(Stored entries)

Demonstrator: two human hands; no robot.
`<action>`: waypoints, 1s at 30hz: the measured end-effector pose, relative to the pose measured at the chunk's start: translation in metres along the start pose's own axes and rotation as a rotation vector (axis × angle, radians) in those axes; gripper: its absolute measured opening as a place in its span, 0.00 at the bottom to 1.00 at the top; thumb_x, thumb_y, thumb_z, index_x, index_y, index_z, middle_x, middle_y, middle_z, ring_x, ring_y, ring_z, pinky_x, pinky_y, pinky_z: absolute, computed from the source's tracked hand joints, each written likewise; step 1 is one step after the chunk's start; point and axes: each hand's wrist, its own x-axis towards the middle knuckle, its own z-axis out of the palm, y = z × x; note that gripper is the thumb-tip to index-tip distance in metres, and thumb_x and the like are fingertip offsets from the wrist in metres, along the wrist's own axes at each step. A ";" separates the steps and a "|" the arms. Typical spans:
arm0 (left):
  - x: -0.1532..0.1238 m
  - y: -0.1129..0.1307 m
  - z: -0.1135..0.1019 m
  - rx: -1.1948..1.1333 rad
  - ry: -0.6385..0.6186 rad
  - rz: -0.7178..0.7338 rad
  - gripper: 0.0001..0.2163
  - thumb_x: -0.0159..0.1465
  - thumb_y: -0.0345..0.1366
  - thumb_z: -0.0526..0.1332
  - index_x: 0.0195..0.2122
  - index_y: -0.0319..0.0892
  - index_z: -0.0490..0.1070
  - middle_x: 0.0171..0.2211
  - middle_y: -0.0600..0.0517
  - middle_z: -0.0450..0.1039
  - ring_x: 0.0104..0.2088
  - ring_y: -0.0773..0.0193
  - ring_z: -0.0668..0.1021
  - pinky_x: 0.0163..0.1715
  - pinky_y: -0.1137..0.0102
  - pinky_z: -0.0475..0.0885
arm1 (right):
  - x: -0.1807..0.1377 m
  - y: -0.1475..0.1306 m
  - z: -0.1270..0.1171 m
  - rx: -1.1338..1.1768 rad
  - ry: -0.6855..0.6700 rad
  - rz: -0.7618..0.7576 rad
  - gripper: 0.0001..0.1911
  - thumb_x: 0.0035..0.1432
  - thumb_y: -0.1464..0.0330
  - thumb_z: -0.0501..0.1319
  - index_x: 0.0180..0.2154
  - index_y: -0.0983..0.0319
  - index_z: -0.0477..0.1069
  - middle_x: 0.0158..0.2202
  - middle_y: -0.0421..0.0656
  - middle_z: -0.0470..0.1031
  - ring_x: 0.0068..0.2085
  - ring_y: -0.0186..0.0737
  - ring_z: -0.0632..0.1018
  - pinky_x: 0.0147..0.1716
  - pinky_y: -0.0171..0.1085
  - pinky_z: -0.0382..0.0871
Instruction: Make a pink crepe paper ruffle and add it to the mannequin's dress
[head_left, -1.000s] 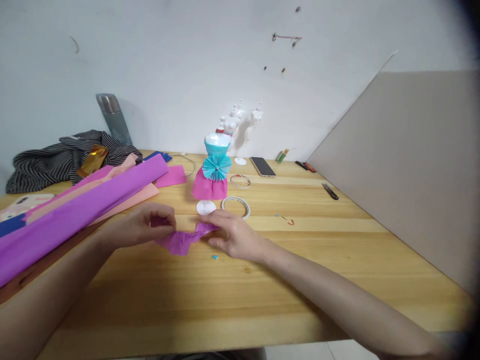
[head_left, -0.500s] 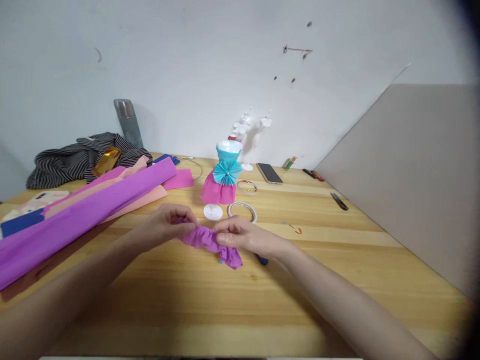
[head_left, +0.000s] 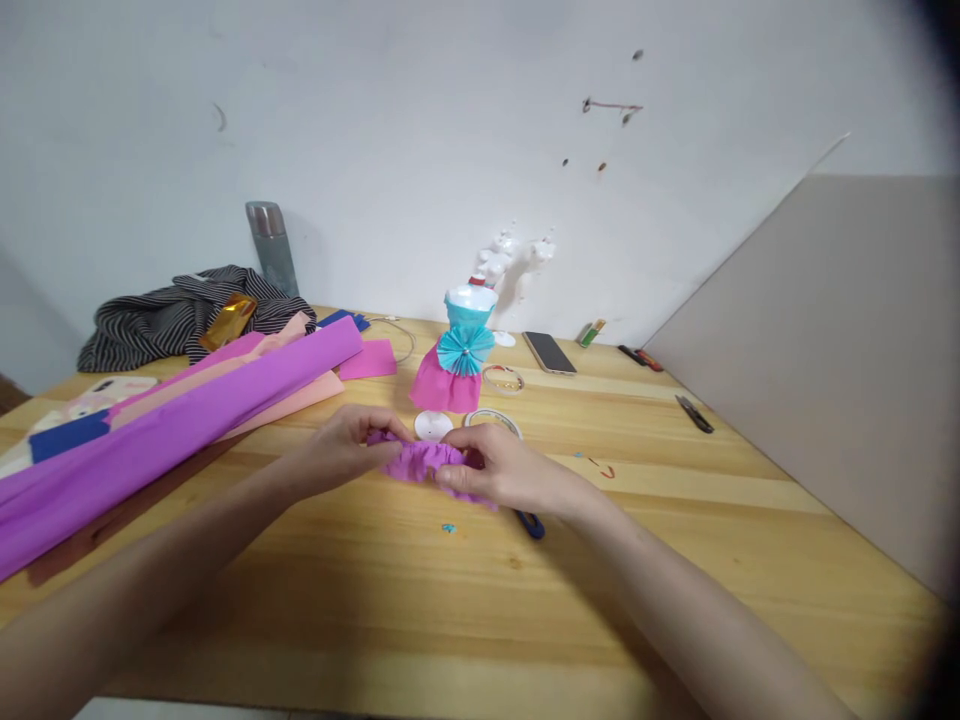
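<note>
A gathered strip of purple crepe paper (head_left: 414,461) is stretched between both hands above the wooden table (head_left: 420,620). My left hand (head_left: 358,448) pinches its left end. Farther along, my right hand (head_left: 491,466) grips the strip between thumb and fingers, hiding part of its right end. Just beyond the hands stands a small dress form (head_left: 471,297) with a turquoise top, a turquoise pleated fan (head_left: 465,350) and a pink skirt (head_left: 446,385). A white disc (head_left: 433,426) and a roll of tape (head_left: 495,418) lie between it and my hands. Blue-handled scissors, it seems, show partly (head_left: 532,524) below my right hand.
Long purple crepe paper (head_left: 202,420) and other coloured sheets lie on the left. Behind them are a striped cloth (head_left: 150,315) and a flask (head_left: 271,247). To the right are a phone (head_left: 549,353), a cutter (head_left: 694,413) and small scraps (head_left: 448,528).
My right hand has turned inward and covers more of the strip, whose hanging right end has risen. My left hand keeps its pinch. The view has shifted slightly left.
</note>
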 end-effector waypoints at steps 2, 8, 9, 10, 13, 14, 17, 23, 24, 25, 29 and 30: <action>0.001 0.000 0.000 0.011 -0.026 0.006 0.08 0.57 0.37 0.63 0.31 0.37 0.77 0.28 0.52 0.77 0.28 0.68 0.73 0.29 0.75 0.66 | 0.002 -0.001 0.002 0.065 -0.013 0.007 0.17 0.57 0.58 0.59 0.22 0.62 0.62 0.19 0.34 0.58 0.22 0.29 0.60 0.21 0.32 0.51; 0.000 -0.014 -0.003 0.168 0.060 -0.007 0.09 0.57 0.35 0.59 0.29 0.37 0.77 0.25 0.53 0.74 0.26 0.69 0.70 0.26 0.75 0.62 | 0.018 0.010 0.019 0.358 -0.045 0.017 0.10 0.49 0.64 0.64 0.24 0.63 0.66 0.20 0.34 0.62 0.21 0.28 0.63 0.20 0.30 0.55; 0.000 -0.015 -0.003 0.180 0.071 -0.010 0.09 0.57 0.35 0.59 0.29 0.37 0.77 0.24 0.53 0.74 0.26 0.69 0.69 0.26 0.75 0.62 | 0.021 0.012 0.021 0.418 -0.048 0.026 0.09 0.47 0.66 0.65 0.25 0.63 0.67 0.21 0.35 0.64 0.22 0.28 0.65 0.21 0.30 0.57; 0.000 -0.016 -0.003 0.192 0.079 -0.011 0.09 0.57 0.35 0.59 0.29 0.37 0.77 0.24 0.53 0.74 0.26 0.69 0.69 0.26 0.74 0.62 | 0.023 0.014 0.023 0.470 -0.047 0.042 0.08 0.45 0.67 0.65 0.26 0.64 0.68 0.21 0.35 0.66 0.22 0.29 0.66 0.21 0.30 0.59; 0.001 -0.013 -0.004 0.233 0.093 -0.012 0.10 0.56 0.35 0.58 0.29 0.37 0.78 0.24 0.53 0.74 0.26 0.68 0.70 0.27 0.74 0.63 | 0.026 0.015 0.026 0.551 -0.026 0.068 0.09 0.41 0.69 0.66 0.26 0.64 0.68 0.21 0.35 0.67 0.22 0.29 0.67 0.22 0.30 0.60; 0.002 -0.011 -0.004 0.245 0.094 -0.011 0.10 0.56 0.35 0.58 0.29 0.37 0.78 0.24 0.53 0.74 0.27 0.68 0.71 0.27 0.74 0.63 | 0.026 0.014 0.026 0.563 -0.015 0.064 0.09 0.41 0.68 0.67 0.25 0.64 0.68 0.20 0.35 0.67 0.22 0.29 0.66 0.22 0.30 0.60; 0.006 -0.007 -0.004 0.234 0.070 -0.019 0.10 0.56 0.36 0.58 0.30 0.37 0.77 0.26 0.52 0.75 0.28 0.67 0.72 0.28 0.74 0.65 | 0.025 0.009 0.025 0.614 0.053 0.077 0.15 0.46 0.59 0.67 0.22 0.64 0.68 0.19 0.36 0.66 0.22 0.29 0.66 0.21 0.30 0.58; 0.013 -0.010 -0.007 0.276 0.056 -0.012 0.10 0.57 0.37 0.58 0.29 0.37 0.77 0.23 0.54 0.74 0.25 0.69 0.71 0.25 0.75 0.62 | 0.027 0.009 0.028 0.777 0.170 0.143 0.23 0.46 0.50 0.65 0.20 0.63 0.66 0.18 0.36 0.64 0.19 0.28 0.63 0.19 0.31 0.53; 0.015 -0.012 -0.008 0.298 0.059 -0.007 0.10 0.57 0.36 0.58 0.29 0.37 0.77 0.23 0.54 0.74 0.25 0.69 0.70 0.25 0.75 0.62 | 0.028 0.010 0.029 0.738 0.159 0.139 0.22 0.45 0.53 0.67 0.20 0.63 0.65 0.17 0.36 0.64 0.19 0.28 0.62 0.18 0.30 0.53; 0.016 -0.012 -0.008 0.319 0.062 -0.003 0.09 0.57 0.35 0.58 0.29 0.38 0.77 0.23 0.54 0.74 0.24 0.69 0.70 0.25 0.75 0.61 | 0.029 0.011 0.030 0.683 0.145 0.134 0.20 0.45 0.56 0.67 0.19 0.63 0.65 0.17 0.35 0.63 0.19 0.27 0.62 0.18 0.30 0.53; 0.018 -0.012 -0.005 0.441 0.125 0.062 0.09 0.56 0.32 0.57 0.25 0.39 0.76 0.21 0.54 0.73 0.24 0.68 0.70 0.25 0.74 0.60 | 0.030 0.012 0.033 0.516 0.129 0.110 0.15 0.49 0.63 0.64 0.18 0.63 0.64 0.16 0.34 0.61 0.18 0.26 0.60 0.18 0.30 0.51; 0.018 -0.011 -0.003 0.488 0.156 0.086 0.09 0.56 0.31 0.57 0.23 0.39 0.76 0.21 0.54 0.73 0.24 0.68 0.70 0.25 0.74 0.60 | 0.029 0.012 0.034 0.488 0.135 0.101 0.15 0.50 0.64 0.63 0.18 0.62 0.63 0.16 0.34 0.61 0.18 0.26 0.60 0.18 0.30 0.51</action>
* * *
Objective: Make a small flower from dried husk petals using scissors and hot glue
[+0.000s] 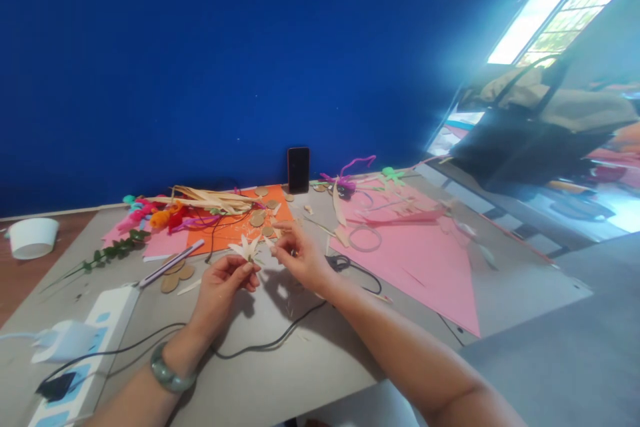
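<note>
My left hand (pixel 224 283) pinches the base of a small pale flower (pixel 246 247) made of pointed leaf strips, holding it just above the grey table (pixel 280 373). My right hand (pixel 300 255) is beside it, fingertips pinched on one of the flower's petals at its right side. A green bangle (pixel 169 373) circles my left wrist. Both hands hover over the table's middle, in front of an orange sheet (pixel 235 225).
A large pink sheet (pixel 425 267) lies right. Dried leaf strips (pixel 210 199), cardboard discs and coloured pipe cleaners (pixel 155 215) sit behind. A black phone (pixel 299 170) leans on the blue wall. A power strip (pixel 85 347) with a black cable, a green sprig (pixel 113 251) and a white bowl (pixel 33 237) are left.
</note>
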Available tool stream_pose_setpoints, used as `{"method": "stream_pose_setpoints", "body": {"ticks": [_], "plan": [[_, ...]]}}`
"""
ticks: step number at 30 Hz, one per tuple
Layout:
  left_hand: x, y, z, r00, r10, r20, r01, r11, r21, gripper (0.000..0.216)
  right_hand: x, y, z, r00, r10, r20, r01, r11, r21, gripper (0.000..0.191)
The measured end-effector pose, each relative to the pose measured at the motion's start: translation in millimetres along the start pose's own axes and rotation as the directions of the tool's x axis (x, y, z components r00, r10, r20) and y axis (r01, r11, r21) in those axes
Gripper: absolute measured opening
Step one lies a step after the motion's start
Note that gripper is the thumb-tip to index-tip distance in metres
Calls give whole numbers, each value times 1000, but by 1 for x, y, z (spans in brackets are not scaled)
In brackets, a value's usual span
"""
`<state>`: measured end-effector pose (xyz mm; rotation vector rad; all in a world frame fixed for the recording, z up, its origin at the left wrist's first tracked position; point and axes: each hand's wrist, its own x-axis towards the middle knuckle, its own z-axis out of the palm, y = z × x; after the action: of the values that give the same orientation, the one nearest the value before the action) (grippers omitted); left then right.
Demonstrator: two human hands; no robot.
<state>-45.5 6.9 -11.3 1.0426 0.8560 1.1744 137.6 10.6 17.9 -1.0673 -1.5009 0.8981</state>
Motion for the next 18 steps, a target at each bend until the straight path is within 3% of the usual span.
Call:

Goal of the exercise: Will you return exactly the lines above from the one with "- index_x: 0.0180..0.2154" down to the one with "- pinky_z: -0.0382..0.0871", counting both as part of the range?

Written response:
  - index_x: 0.0180..0.2154
  - index_y: -0.0983..0.0319
  - index_z: -0.0477..0.1069
  - middle_x: 0.0158..0.2202
  - middle_y: -0.0421..0.0656
  - middle_z: -0.0470..0.1031
  - ring_x: 0.0068..0.2085
  - ring_y: -0.0186..0.0737
  - ring_z: -0.0632..0.1018
  - pinky_x: 0.0147..0.1716
  - pinky_y: -0.0171..0.1085
  - pinky_z: -0.0382..0.0871

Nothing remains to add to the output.